Que diront les pro-Billag?

n Certains ménages considéreront que le coût pour eux va diminuer de 600 francs et qu’il y ont donc avantage. Mais ce serait une erreur! Depuis 1990, on constate que la taxe a déjà progressé de 279 francs à 462 francs, soit plus 64%. Rien ne nous dit qu’il n’en ira pas de même à l’avenir. Voter NON le 14 juin doit permettre de donner un signal clair contre cette augmentation continue.

A vos yeux, la RTS se montre-t-elle particulièrement dispendieuse?

n Je viens de suivre les championnats du monde de ski, qui se sont déroulés en Amérique du Nord. On a eu des images extraordinaires, mais on a aussi pu constater que la RTS avait envoyé une pléthore de collaborateurs sur place. Pour une modeste course journalière, on comptait bien cinq à six journalistes au sommet et en bas des pistes. Il y a de la marge et il serait certainement judicieux de revoir les choses de manière plus économique, comme nous le faisons dans les entreprises où chaque franc qu’il faut aller chercher nécessite de l’énergie.

«les coûts d’encaissement de l’impôt vont augmenter, c’est fatal!»

Que craignez-vous avec le système d’imposition des PME proposé?

n Le système basé sur six catégories selon le chiffre d’affaires des entreprises est trop complexe. Fatalement, les coûts d’encaissement de l’impôt vont augmenter, c’est fatal! En outre, on voit bien que l’impôt payé par les entreprises sera appelé à prendre l’ascenseur: car il sera plus simple et politiquement moins risqué de l’augmenter que de faire progresser la redevance perçue sur les ménages privés. Alors que les entreprises doivent affronter le franc fort, il est pour le moins malvenu d’augmenter leurs coûts. C’est une véritable aberration alors que tout le monde doit se serrer la ceinture.

Seriez-vous aussi frappé par l’initiative sur les successions?

n Vu mon âge (n.d.l.r., André Berdoz est né en 1956), nul doute que je serais touché. Et cela serait assurément dangereux pour la poursuite des activités de l’entreprise. Car d’une part la valeur vénale de deux millions de francs est rapidement atteinte, tout particulièrement s’il y a des biens immobiliers. D’autre part, dans nos secteurs, il est quasi impossible de payer un impôt de 20% en trouvant la liquidité.

Quelles conséquences si cela passe?

n Si cette votation passe, la transmission des entreprises sera assurément compliquée, voire mise en péril. Il est en effet tout sauf certain que l’héritier ou celui qui bénéficie d’une donation ait les liquidités suffisantes pour payer l’impôt. Si ce n’est pas le cas, il devra soit vendre l’entreprise (à condition de trouver un repreneur), soit se défaire d’une partie de sa substance en vendant des actifs, ce qui fragilisera l’entreprise et risque d’avoir des conséquences sur l’emploi. J’observe aussi que, dans un grand nombre de cantons, les enfants seront imposés alors qu’ils sont exemptés à l’heure actuelle.
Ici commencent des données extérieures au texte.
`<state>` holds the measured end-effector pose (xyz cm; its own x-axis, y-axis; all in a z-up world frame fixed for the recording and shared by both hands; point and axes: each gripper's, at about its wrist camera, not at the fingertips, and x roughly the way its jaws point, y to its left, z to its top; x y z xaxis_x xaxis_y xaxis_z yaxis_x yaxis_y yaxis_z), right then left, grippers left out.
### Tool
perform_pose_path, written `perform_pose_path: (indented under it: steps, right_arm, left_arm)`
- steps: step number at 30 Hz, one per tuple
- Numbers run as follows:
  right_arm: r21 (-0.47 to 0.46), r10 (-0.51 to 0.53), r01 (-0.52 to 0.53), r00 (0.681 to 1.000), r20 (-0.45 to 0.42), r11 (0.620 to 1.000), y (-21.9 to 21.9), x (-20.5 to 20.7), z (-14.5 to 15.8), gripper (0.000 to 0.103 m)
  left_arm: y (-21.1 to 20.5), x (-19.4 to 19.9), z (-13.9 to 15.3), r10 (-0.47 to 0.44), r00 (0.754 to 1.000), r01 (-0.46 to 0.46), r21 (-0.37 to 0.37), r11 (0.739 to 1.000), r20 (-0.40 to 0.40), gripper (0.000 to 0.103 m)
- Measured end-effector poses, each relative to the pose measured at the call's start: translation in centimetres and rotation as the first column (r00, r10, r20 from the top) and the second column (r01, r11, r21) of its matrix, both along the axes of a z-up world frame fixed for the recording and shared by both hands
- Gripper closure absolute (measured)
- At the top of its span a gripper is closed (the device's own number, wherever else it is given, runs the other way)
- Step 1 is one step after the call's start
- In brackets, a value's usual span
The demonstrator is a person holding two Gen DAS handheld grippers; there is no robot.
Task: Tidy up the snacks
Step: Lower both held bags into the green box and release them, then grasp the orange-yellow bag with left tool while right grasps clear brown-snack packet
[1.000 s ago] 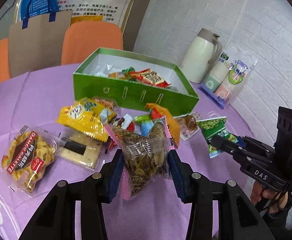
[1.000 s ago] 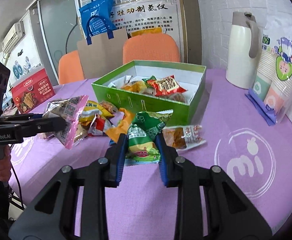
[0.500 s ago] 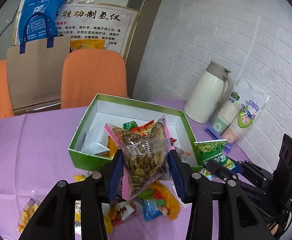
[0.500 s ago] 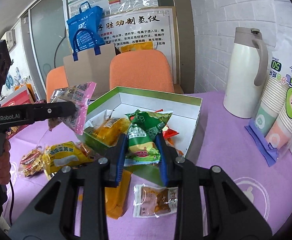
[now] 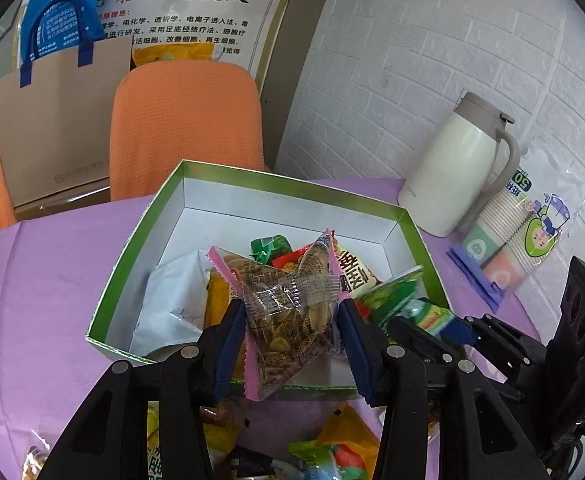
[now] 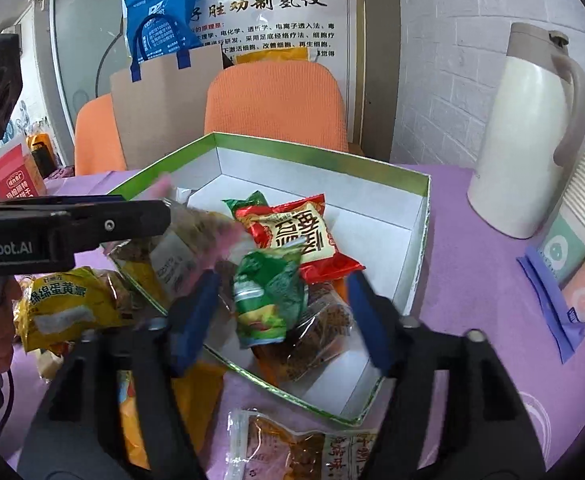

Successions: «seules les très petites structures pourraient y échapper.»

Et qu’en pense la jeune ­génération?

n Il n’est déjà pas aisé de motiver la jeune génération à reprendre une entreprise. Dès lors, il convient de faciliter les conditions de reprise et non de les rendre plus difficiles, notamment en percevant un nouvel impôt ou en assortissant d’éventuelles facilités fiscales à des conditions économiquement impossibles, comme une durée d’exploitation de dix ans (ce que semble prévoir le texte soumis au vote populaire).

Les entreprises pourraient-elles échapper à ce nouvel impôt?

n Avec une simple halle et quelques machines, on atteint déjà la limite de deux millions… surtout que les biens sont estimés à leur valeur vénale et que le montant de deux millions de francs concerne l’ensemble de la succession et non pas chaque part successorale. Seule les très petites structures pourraient y échapper. En réalité, ce nouvel impôt est un véritable poison pour toutes les entreprises. C’est donc un NON très ferme qu’il faut déposer dans l’urne.